Agentes de la Policía Científica y de la Brigada de Homicidios de la Jefatura Superior de Policía de Canarias iniciaron una investigación para tratar de determinar las causas del asesinato de Josefina E. P. y el homicidio de José L. E. En el domicilio también se personó una amplia comitiva judicial del Juzgado de Instrucción número 1 de Las Palmas de Gran Canaria, que dirige el juez Alberto Puebla Contreras y que la noche del pasado lunes se encontraba en funciones de guardia, así como la médica-forense.

Funcionarios de la Policía Nacional salen de la vivienda con pruebas. . A.C.D.

El juez permaneció en la vivienda hasta aproximadamente la una menos cuarto de la madrugada, cuando abandonó el lugar después de solicitar un reportaje fotográfico de los dos cuerpos que yacían en el domicilio y decretar el secreto de sumario.

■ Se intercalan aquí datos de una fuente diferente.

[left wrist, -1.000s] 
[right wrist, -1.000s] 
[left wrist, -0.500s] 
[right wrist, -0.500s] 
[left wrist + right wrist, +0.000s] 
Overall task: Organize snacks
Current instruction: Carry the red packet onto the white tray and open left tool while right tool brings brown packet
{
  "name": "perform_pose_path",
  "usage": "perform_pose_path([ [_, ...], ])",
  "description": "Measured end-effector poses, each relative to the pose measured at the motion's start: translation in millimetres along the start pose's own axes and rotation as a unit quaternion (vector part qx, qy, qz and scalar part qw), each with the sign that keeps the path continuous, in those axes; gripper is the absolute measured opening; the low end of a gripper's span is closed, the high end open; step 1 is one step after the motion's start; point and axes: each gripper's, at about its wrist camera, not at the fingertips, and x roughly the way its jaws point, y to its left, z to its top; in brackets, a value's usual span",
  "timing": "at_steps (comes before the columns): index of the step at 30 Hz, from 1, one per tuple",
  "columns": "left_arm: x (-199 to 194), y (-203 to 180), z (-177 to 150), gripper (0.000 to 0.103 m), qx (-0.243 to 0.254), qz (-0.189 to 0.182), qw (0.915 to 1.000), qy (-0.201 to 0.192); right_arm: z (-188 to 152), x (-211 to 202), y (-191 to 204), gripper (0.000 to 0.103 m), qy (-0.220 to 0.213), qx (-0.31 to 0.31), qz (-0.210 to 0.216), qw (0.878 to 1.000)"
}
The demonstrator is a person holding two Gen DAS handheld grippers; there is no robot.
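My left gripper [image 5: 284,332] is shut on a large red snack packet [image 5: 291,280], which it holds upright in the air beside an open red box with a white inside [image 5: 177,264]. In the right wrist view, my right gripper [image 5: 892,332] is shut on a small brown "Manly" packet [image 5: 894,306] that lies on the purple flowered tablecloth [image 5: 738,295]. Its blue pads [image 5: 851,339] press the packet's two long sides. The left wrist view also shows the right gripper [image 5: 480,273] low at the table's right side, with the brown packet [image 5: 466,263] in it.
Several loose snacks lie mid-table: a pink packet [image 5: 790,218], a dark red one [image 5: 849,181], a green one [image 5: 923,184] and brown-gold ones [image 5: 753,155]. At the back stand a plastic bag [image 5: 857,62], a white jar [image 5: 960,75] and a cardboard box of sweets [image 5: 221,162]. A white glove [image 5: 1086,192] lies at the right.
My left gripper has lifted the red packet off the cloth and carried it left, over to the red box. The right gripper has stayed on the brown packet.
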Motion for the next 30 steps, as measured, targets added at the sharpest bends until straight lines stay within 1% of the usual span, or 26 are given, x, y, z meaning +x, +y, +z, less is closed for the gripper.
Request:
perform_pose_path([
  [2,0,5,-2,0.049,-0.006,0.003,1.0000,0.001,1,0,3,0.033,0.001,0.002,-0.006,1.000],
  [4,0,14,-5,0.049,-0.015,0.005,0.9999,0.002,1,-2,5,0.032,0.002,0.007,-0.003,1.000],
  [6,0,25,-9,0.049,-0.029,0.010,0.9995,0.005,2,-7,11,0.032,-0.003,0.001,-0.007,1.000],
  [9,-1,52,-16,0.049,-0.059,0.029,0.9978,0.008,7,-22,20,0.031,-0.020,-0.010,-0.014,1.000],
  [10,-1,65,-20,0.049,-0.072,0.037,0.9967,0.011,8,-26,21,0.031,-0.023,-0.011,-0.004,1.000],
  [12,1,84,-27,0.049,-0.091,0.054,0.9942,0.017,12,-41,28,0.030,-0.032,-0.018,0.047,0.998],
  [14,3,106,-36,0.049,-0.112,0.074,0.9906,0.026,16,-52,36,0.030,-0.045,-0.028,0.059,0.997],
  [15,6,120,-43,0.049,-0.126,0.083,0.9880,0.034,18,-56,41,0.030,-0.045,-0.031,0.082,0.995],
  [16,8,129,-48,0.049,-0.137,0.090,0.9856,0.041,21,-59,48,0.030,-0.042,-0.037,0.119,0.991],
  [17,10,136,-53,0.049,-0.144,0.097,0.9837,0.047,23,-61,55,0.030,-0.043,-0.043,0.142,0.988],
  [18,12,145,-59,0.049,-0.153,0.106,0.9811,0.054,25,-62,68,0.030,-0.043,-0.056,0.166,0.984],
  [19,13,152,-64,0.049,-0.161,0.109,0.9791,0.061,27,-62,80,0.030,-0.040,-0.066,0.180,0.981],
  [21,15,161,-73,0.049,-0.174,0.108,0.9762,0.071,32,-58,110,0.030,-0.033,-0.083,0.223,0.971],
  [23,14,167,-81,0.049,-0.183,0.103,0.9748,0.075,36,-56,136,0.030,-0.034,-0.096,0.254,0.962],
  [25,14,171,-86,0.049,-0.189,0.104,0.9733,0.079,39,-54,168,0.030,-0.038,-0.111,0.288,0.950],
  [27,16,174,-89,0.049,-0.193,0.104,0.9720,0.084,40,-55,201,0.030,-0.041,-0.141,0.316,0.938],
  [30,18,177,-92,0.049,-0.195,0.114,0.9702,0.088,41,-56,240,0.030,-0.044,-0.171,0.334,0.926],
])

El trabajo de los componentes de la Policía Científica se alargó durante varias horas hasta que sobre las tres abandonaron el barrio de Arenales con las pruebas. En un principio, la Policía Nacional evaluó bajar ambos cadáveres por la estrecha escalera, pero las dificultades que ello conllevaba, junto con la rigidez de ambos cadáveres, aconsejaban hacerlo a través de una de las ventanas de la segunda planta para así evitar contaminar pruebas presentes en los cuerpos.

Varias unidades de los Bomberos de Las Palmas de Gran Canaria se desplazaron al lugar con un vehículo escalera para proceder a retirar los cadáveres. Esta operación se extendió hasta las cinco de la madrugada, cuando el furgón de traslados judiciales llevó los cuerpos hasta el Instituto de Medicina Legal de Las Palmas de Gran Canaria.

Los forenses practicar ayer la autopsia a Josefina E. P. para determinar que falleció de una puñalada en el pecho. A su hijo José L. E. se le realizará la necropsia a lo largo de la mañana de hoy. Asimismo, al analizar visualmente los dos cuerpos y la escena del doble crimen, los investigadores dan credibilidad al testimonio de Marcos L., quien alegó que se defendió de su tío, una persona que en el vecindario definieron como “muy conflictivo” y que, presuntamente, ya había estado ingresado en un centro penitenciario.

Está previsto que el detenido pase mañana a disposición judicial para que el juez le tome declaración. La Fiscalía decidirá si solicita su ingreso en prisión por un homicidio o considera como atenuante el hecho de que se defendió de su tío, tal y como defiende el arrestado. A su testimonio se une la versión de los jóvenes estudiantes, quienes ya durante la madrugada de ayer indicaron en dependencias policiales que escucharon la riña y que, según las fuentes, corroboran la versión de Marcos L.